I took a chance yesterday, 1 May, and took the snow-blower off the tractor.
Five hundred miles to the west, in a band that stretches from Arkansas up through the Dakotas and Minnesota and into Canada, there's a snow-storm heading in this general direction.
Nevertheless, it was a beautiful summer day here. We took the opportunity to spend a couple of hours on a restaurant patio in town. Beer and wings on a patio in the bright afternoon sunshine, a patio that was under snow and windswept by blizzard conditions barely two weeks ago.
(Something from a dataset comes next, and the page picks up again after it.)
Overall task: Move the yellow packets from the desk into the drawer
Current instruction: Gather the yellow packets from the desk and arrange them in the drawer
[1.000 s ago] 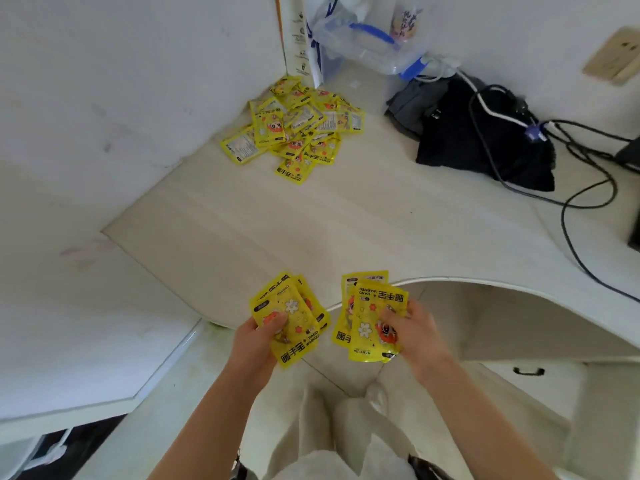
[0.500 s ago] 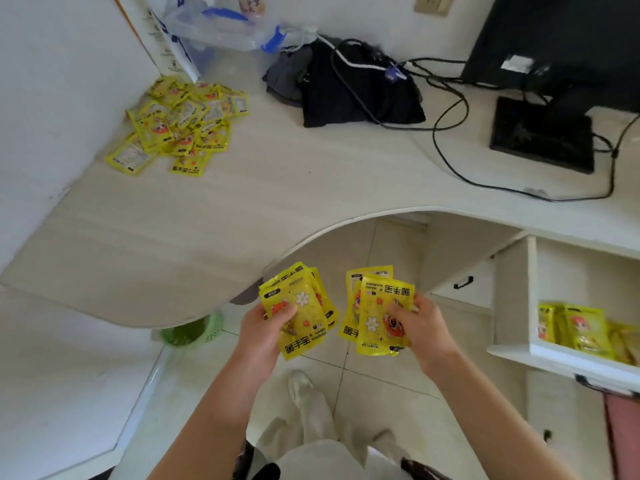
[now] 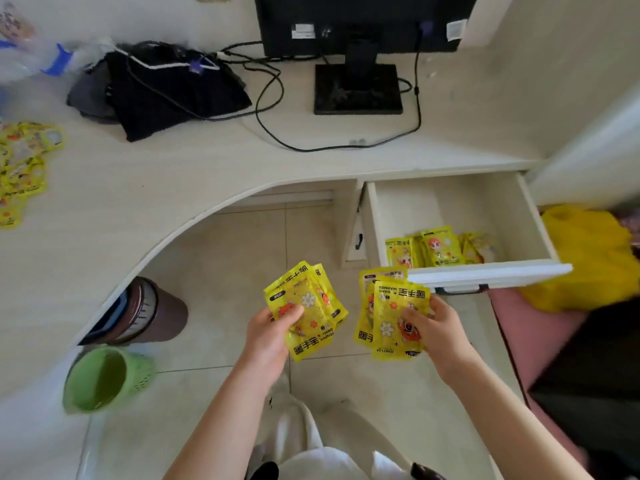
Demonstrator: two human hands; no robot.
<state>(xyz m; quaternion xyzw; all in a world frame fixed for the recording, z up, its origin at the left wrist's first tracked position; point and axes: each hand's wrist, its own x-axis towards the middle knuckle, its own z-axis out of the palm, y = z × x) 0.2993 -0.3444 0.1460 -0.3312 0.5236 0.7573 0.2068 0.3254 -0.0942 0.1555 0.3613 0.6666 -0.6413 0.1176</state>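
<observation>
My left hand point(image 3: 268, 336) grips a small fan of yellow hand-warmer packets point(image 3: 308, 306) above the tiled floor. A second stack of yellow packets point(image 3: 389, 317) is held in my right hand point(image 3: 438, 327), just below the front panel of the open white drawer point(image 3: 485, 271). Several yellow packets point(image 3: 434, 249) lie inside the drawer near its front. A pile of yellow packets point(image 3: 24, 168) remains on the desk at the far left edge of view.
On the curved white desk point(image 3: 173, 174) stand a black monitor point(image 3: 360, 26) on its base, cables and a black cloth bundle point(image 3: 166, 91). A brown bin point(image 3: 149, 313) and a green basket point(image 3: 104, 379) sit on the floor at left. A yellow bag point(image 3: 588, 258) lies at right.
The view has swung right from the desk pile to the open drawer. Both hands, still holding packets, now sit close to the drawer front.
</observation>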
And we were far from being the only folks in the mood to celebrate the end of winter. The patio was packed.
But here's the thing that struck me. Most of the people on the patio were more engrossed by their smart-phones than by the company at their table. Couples are celebrating the first rays of spring sun by sitting on a patio, each with phone in hand, constantly checking whatever important stuff it is that totally unimportant people have to check on their phones. Constantly.
I know they are unimportant people because they are sitting on the same patio as me. I don't hang with important people.
Entire families were on that patio, every family member deeply into their 2X2 inch screen, with an occasional acknowledgement of their table-mates, but for the most part far more interested in what those screens were showing them.
There was even a guy with one of those magical phones strapped to his ear. You have to have a lot of faith in the purveyors of technology to walk around all day with a cell-phone strapped to the side of your brain. Yes, I know that most of the phone-company research conclusively concludes that there is no conclusive link between radio waves and brain cancer, but still....
If they can't be counted on to get your monthly bill straight, how can you count on their scientific research?
But no matter.
Spring has sprung.
At least for today.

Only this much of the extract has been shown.